Task to carry out -
Every line of the material below that holds the string "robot" should be copied.

Records for this exercise -
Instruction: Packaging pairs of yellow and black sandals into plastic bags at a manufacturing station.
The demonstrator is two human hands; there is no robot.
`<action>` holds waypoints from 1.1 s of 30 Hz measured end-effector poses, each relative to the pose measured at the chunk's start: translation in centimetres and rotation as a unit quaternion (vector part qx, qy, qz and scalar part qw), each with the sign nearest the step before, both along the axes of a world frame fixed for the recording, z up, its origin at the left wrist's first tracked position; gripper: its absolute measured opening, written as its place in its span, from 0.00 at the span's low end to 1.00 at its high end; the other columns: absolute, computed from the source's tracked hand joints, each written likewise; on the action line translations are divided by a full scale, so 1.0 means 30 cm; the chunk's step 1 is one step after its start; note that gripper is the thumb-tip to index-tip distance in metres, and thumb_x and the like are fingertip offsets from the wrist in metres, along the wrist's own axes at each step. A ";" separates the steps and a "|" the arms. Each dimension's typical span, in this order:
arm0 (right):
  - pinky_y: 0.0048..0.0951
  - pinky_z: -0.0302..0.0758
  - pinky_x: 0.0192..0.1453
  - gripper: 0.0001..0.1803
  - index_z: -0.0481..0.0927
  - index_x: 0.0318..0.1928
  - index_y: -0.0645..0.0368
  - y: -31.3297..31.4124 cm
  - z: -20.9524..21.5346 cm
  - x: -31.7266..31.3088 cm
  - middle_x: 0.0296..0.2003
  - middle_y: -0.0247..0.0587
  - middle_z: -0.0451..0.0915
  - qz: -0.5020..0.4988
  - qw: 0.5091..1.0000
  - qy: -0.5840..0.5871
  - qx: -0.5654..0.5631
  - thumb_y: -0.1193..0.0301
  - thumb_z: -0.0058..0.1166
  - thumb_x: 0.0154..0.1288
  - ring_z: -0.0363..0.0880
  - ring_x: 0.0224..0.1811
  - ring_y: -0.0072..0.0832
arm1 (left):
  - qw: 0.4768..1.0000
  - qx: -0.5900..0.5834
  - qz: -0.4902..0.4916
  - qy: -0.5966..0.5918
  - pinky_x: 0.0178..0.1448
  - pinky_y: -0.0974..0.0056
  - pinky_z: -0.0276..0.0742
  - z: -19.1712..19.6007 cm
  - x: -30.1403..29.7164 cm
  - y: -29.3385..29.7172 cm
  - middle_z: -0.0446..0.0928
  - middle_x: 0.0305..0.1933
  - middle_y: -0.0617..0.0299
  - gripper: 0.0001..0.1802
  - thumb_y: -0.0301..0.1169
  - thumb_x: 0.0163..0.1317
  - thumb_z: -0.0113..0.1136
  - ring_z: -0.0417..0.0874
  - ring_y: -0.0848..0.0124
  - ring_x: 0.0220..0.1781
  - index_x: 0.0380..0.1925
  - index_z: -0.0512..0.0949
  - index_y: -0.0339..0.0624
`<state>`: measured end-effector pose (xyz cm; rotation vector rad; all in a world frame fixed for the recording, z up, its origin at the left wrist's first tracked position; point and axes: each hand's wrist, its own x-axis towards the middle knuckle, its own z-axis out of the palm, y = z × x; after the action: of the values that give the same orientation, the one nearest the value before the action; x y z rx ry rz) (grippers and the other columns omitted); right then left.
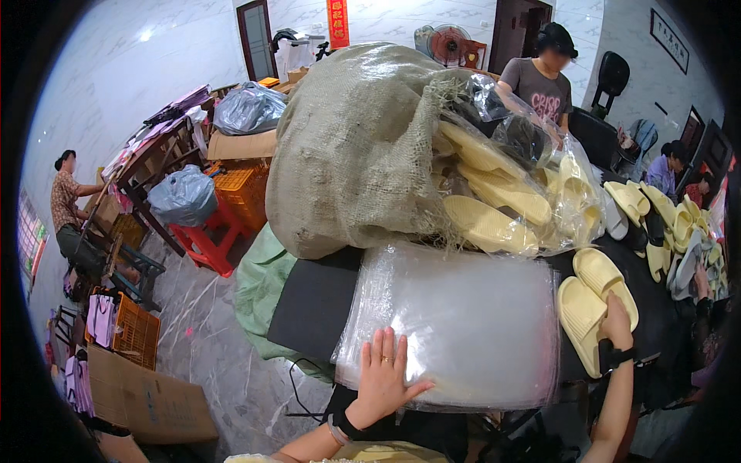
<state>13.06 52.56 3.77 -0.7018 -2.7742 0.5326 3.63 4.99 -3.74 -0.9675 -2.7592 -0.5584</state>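
Note:
My left hand (384, 378) lies flat, fingers spread, on the lower left of a stack of clear plastic bags (471, 324). Just right of the stack, my right hand (616, 320) grips a pair of pale yellow slippers (583, 309), which lie side by side with one overlapping the other. Its fingertips are partly hidden at the slipper's opening. Beyond the bags bulges a large woven sack (355, 147), open to the right, with bagged yellow slippers (490, 224) spilling from its mouth.
More slippers (683, 224) are heaped along the dark table at the right, where a co-worker's hand (701, 282) reaches in. One person (540, 89) stands behind the sack, another (73, 193) works at far left. A red stool (224, 239) and cardboard (154, 397) stand left.

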 end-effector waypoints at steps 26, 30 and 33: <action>0.27 0.75 0.48 0.23 0.64 0.58 0.58 -0.577 -0.276 -0.570 0.49 0.43 0.75 0.254 0.508 -0.033 -0.822 0.61 0.46 0.68 0.76 0.44 0.26 | 0.994 -0.095 -0.003 -0.054 0.69 0.40 0.35 0.026 -0.015 0.041 0.44 0.68 0.31 0.54 0.63 0.52 0.51 0.41 0.40 0.72 0.63 0.51 0.26; 0.28 0.75 0.49 0.23 0.64 0.58 0.59 -0.600 -0.265 -0.597 0.49 0.44 0.75 0.260 0.486 -0.047 -0.833 0.62 0.47 0.68 0.76 0.44 0.26 | 0.983 -0.120 -0.099 -0.096 0.68 0.40 0.43 0.095 -0.067 -0.042 0.49 0.67 0.32 0.48 0.56 0.53 0.56 0.45 0.37 0.70 0.63 0.54 0.31; 0.29 0.75 0.49 0.23 0.64 0.59 0.59 -0.578 -0.256 -0.578 0.49 0.44 0.75 0.258 0.516 -0.046 -0.816 0.62 0.46 0.68 0.76 0.44 0.27 | 0.957 -0.177 -0.226 -0.044 0.67 0.42 0.51 0.269 -0.158 -0.026 0.50 0.67 0.36 0.44 0.53 0.53 0.59 0.49 0.39 0.69 0.62 0.58 0.36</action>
<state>-4.29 35.23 -3.90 0.0685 -1.5037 3.2680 -1.11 4.20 4.32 -1.7179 -2.7706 -0.1576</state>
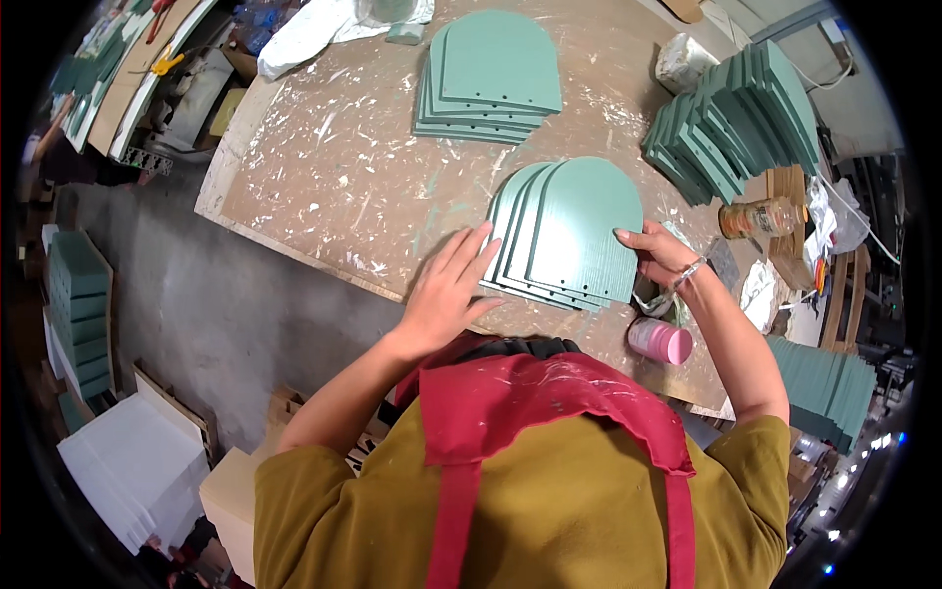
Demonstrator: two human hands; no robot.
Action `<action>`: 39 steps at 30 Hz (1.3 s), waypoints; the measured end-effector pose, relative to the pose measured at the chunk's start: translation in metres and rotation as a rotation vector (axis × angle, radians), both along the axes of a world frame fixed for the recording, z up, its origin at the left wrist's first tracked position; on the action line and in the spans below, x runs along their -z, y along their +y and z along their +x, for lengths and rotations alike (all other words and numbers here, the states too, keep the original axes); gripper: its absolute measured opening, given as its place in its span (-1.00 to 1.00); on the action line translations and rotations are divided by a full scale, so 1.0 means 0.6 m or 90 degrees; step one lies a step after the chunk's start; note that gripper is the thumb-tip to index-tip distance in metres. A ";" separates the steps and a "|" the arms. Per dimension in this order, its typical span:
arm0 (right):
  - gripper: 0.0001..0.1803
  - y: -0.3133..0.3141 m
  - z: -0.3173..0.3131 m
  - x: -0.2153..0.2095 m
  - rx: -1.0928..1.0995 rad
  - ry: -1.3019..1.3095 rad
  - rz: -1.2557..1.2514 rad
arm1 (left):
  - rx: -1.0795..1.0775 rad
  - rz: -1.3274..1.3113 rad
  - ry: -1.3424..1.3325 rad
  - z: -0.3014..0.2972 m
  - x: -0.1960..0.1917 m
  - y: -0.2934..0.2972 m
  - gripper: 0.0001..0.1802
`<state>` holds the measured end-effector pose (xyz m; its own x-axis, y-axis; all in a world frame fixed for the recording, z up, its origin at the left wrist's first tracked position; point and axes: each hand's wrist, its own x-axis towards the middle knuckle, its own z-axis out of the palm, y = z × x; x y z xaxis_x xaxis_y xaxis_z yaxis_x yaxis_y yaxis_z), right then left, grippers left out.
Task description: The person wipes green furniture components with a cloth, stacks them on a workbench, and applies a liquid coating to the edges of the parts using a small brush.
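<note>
A fanned stack of green round-topped panels lies before me on the paint-specked table. Small holes run along the straight near edges. My right hand grips the top panel's right edge, thumb on its face and the other fingers partly hidden under it. Flat by the stack's left edge is my left hand, its fingers stretched out and the fingertips at the panels' side. Farther back sits a second stack of the same green panels.
At the right, more green panels lean in a row, near a glass jar. A pink bottle lies by the near edge. White cloth covers the far left corner. Another person's arm shows at far left.
</note>
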<state>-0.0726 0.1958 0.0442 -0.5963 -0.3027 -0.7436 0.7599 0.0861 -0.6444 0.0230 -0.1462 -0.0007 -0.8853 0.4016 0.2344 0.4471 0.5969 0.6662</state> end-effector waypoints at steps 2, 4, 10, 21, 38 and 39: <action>-0.52 -0.003 -0.001 0.001 -0.001 0.004 0.001 | 0.032 -0.036 -0.020 -0.003 0.005 0.000 -0.19; -0.53 -0.005 -0.002 0.001 -0.003 0.009 0.000 | 0.055 -0.080 -0.030 -0.006 0.010 0.000 -0.26; -0.44 -0.015 0.013 -0.040 -0.067 0.068 0.099 | 0.052 0.039 -0.061 -0.015 0.008 -0.003 -0.30; -0.73 0.399 0.168 -0.124 0.016 0.289 0.401 | -0.058 0.121 0.056 -0.055 -0.105 0.064 -0.68; -0.82 0.683 0.000 0.104 -0.210 0.607 1.032 | 0.139 -0.097 0.095 0.010 -0.205 0.303 -0.75; -0.82 0.697 -0.009 0.117 -0.237 0.622 1.025 | 0.125 -0.117 0.084 0.012 -0.205 0.304 -0.75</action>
<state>-0.0782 0.6138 -0.0263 -0.9950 0.0360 0.0929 0.0426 0.9966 0.0703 0.0299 0.0361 0.1225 -0.7530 0.6087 0.2500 0.6419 0.5956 0.4829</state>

Response below -
The demonstrator is two human hands; there is no robot.
Demonstrator: two human hands; no robot.

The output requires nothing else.